## Provided data
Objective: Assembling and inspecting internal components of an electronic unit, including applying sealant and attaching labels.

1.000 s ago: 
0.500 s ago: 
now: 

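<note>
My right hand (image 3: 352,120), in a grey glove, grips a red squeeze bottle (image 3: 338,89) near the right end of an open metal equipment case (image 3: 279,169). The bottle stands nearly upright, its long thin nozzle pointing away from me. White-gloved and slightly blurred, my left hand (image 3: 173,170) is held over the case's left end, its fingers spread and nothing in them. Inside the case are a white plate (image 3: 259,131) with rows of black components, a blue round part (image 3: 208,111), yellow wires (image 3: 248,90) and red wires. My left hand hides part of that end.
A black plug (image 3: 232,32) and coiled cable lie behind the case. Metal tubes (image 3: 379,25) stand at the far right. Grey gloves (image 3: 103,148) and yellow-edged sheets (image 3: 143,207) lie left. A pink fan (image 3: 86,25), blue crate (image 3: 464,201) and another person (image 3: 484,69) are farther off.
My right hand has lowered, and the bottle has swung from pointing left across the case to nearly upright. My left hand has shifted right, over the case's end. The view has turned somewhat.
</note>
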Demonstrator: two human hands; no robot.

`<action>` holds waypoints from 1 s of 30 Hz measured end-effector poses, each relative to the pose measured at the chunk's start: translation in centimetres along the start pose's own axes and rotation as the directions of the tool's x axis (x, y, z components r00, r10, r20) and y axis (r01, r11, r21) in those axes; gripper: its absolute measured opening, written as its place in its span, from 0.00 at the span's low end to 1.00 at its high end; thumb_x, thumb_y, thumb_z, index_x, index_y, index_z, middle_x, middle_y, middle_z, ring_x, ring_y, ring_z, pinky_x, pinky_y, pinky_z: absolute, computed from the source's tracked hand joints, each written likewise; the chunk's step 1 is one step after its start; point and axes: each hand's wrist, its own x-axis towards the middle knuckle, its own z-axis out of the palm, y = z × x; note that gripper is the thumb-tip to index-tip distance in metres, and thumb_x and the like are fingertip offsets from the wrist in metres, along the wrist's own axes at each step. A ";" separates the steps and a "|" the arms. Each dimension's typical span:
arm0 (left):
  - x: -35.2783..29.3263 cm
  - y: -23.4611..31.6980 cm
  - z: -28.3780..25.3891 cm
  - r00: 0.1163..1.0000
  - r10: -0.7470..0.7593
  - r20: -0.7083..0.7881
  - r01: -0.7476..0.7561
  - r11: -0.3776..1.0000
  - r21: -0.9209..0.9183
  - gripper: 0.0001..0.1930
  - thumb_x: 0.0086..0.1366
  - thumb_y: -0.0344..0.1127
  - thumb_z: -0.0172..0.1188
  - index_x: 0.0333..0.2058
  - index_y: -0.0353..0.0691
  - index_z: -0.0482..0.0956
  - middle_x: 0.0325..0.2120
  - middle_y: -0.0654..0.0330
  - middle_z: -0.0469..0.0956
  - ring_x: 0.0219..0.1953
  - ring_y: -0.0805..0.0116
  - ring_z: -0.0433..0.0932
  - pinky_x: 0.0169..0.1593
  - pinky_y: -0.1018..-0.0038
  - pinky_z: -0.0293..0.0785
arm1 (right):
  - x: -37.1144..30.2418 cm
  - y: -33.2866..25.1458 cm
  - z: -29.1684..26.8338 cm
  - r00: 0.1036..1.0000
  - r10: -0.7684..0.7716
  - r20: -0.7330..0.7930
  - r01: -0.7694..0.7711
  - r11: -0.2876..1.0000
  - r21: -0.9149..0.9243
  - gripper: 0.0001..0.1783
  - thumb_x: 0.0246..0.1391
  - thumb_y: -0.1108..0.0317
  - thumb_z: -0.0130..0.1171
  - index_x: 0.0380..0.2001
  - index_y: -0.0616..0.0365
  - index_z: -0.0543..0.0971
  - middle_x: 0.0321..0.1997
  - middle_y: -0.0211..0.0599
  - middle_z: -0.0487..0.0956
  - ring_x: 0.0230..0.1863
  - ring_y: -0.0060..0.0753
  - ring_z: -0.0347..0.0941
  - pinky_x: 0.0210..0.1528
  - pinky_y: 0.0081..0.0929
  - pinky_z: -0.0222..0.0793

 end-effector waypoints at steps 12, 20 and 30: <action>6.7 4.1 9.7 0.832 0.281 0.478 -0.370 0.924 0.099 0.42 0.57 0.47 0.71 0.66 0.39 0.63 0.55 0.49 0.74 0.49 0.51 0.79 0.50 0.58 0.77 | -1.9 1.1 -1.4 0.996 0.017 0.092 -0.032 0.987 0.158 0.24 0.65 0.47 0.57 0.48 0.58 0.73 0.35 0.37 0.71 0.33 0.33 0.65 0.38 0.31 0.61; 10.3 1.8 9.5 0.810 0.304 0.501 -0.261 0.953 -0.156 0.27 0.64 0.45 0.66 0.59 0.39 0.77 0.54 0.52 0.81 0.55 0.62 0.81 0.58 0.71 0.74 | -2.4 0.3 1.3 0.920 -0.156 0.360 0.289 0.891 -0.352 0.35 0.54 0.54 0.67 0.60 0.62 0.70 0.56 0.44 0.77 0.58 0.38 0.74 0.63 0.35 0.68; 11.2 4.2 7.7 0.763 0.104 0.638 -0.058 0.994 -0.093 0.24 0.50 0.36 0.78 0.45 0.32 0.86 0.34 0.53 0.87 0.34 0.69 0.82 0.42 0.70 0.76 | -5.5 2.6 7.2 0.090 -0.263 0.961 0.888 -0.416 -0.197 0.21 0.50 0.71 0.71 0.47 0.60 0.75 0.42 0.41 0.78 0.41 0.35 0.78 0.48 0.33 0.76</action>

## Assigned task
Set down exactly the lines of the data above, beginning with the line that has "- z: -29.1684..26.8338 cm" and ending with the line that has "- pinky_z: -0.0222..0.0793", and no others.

## Expected answer
  - z: -29.1684..26.8338 cm
  - r00: 0.1036..1.0000
  - r10: -0.7684..0.7716
  - r20: -0.7330..0.7930
  - r01: -0.7694..0.7711
  - r11: -0.2876..1.0000
  - r21: -0.9149..0.9243
  - gripper: 0.0001..0.1783
  - thumb_x: 0.0246..0.1391
  - thumb_y: -0.1108..0.0317
  - thumb_z: -0.0130..0.1171
  - index_x: 0.0380..0.2001
  - index_y: -0.0616..0.0365
  - index_z: -0.0543..0.0971
  - middle_x: 0.0321..0.1997
  - middle_y: -0.0211..0.0599
  - middle_z: -0.0487..0.0956
  - ring_x: 0.0230..0.1863
  - ring_y: -0.0060..0.0753
  - ring_z: -0.0347..0.0941
  - pinky_x: 0.0210..0.1528
  - pinky_y: 0.0081..0.0929
  - pinky_z: -0.0222..0.0793

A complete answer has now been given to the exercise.